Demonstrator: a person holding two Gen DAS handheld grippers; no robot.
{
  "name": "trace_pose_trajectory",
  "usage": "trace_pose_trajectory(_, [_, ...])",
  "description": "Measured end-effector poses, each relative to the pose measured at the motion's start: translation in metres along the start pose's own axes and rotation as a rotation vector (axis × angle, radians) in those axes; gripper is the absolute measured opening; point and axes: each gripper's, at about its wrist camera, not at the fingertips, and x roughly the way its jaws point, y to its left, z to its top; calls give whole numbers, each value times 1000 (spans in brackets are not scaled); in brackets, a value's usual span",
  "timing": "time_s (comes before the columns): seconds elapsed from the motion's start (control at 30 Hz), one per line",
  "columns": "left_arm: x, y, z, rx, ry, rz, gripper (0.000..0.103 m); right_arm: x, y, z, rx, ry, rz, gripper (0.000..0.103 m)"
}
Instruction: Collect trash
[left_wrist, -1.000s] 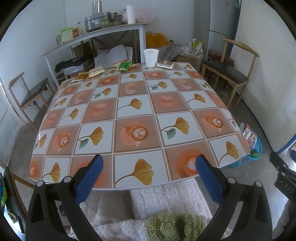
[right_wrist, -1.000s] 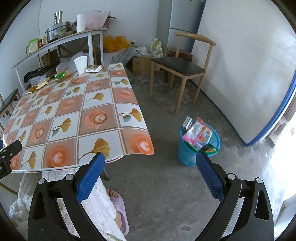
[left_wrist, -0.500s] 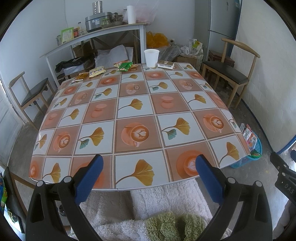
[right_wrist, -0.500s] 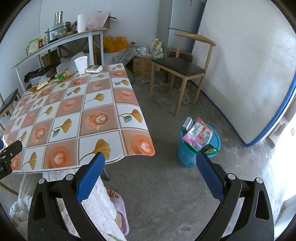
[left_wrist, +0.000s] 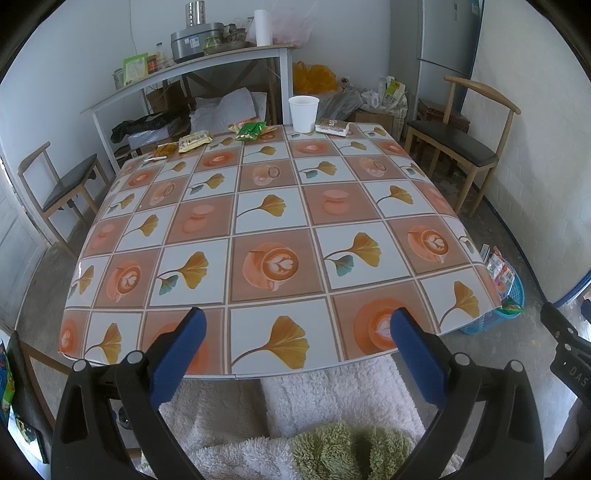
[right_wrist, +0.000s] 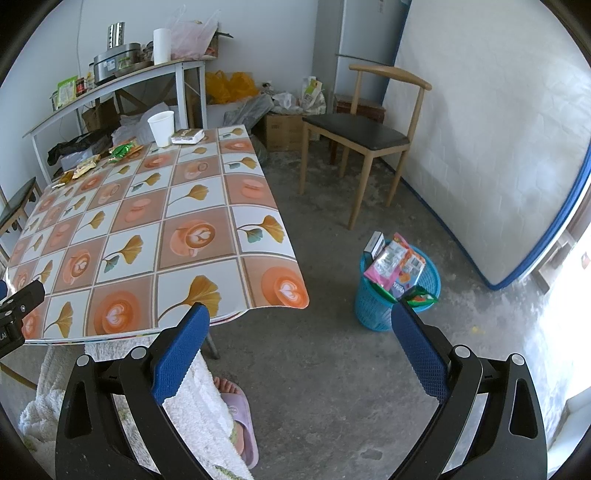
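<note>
Trash lies along the far edge of the patterned table (left_wrist: 266, 206): a white paper cup (left_wrist: 303, 113), a flat box (left_wrist: 332, 126), a green wrapper (left_wrist: 250, 130), a yellow wrapper (left_wrist: 195, 140) and a small orange one (left_wrist: 165, 148). A blue basket (right_wrist: 397, 291) on the floor right of the table holds several packets. My left gripper (left_wrist: 297, 339) hangs open over the table's near edge, holding nothing. My right gripper (right_wrist: 299, 339) is open above the bare floor beside the table's near right corner, left of the basket. The cup (right_wrist: 161, 127) and box (right_wrist: 187, 136) also show in the right wrist view.
A wooden chair (right_wrist: 364, 133) stands right of the table, another chair (left_wrist: 64, 184) to its left. A cluttered white shelf (left_wrist: 192, 62) and bags sit behind the table. A person's fluffy white robe (left_wrist: 325, 406) and slippered foot (right_wrist: 240, 417) are at the near edge.
</note>
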Motion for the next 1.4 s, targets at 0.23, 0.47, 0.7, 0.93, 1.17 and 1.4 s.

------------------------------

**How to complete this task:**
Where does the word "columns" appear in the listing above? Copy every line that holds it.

**Solution:**
  "timing": "time_s (comes before the columns): seconds elapsed from the motion's start (control at 30 Hz), one per line",
  "columns": "left_arm: x, y, z, rx, ry, rz, gripper (0.000..0.103 m); right_arm: x, y, z, rx, ry, rz, gripper (0.000..0.103 m)"

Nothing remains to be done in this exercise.